Situés à l'arrière de la partie inférieure de votre jambe, les muscles du mollet sont utilisés à chaque fois que vous poussez et soulevez vos jambes pendant la course.

Ils jouent également un rôle dans l’extension et la flexion du pied, responsables de la réduction des chocs d’impact, de l’amélioration de l’équilibre et de la mobilité de la cheville.
Les périostites tibiales sont fréquentes chez les coureurs, causées par des exercices répétitifs et à fort impact au niveau des jambes. Maintenir la force et la souplesse des mollets et des ischio-jambiers peut contribuer à réduire le risque de développer une périostite tibiale.
Un tronc fort est essentiel pour maintenir une posture, un équilibre et une posture corrects pendant la course. Les muscles du tronc relient le haut et le bas du corps, contribuant ainsi à un bon alignement de la colonne vertébrale, du bassin et du bas du corps.

Les muscles abdominaux sont activés pendant la course et aident à vous maintenir debout et augmentent également la stabilité du bas de votre corps.
Les sprinteurs ont tendance à solliciter davantage leurs abdominaux grâce à une plus grande extension des hanches à chaque foulée.
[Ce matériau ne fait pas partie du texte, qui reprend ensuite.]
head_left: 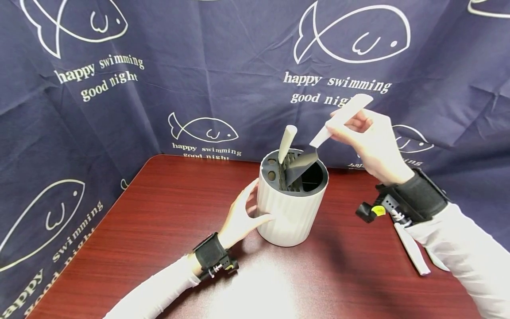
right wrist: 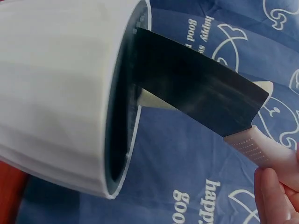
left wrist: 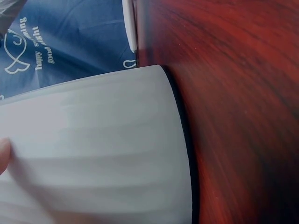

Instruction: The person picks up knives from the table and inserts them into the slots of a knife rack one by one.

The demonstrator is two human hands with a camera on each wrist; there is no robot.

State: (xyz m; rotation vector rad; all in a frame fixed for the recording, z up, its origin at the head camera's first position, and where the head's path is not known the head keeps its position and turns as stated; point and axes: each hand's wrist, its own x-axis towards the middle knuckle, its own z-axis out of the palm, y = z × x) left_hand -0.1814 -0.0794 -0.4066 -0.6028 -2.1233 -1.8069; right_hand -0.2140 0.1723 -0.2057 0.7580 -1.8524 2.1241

Pour éviter les chutes, une légère torsion de la colonne vertébrale et les abdominaux agissent comme une contre-rotation du corps pour maintenir la stabilité.
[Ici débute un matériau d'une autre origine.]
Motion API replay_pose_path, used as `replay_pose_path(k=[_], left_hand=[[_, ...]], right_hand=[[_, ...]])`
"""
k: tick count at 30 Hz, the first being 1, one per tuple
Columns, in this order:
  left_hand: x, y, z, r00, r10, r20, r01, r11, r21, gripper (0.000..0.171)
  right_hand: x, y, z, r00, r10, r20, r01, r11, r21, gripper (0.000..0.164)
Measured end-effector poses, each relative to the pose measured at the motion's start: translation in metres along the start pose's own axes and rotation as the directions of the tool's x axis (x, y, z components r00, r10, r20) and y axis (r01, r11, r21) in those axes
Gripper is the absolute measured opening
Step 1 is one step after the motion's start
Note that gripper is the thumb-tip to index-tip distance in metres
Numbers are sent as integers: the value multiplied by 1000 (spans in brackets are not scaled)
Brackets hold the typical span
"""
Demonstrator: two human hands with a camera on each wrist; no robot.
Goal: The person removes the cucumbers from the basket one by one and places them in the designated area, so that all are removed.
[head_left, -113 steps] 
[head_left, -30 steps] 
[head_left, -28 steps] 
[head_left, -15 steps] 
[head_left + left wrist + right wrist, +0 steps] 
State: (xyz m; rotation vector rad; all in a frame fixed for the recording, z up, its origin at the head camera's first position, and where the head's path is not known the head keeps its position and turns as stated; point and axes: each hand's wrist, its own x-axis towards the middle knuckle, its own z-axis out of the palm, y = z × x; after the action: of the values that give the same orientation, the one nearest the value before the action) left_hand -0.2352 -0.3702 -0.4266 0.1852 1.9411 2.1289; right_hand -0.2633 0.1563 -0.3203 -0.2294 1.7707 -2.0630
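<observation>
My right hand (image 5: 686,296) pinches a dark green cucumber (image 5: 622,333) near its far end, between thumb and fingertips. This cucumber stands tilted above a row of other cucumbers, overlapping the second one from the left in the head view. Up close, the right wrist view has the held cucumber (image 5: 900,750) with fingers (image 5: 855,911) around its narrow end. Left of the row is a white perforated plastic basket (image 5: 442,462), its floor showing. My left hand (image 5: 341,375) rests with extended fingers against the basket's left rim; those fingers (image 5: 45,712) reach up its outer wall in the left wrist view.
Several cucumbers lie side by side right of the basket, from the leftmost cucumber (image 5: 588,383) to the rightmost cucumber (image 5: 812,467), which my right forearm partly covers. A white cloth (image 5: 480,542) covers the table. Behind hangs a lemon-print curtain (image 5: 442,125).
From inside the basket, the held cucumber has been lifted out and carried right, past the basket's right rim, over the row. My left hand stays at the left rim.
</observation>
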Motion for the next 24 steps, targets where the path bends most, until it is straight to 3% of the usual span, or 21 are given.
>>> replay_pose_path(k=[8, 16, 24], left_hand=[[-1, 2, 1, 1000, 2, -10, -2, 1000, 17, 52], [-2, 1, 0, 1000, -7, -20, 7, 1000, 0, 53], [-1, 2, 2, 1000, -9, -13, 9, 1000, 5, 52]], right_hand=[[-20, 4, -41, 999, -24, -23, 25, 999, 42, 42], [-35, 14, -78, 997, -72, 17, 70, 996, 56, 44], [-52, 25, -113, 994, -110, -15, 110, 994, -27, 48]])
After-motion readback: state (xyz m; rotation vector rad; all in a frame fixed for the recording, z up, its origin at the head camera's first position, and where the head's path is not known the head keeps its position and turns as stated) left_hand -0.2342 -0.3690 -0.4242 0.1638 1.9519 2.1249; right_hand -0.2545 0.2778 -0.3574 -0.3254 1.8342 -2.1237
La course à pied sollicite principalement les muscles du bas du corps, mais nécessite également une certaine force du haut du corps.

Les bras vous aident à avancer et à créer un élan.
La force du haut du corps est également essentielle pour maintenir une bonne posture, ce qui augmentera l’économie de course et réduira le risque de maux de dos.
Comme pour tout autre sport, il ne faut pas sous-estimer ni oublier l'importance de l'échauffement et du retour au calme en course à pied. Et bien sûr, une alimentation adaptée pour s'alimenter et récupérer.
Lorsque vous faites de l'exercice, vos fibres musculaires se contractent et s'étirent, provoquant de minuscules déchirures. Celles-ci finiront par guérir d'elles-mêmes, mais l'utilisation d'une nutrition de récupération appropriée peut aider à accélérer le processus.
Les deux éléments les plus importants pour la récupération sont les protéines et les glucides :
PROTÉINE - Aide à réparer les cellules et les tissus endommagés, favorise la croissance.
GLUCIDES - Reconstitue les réserves de glycogène musculaire, réduit les douleurs musculaires, maintient le taux de sucre dans le sang.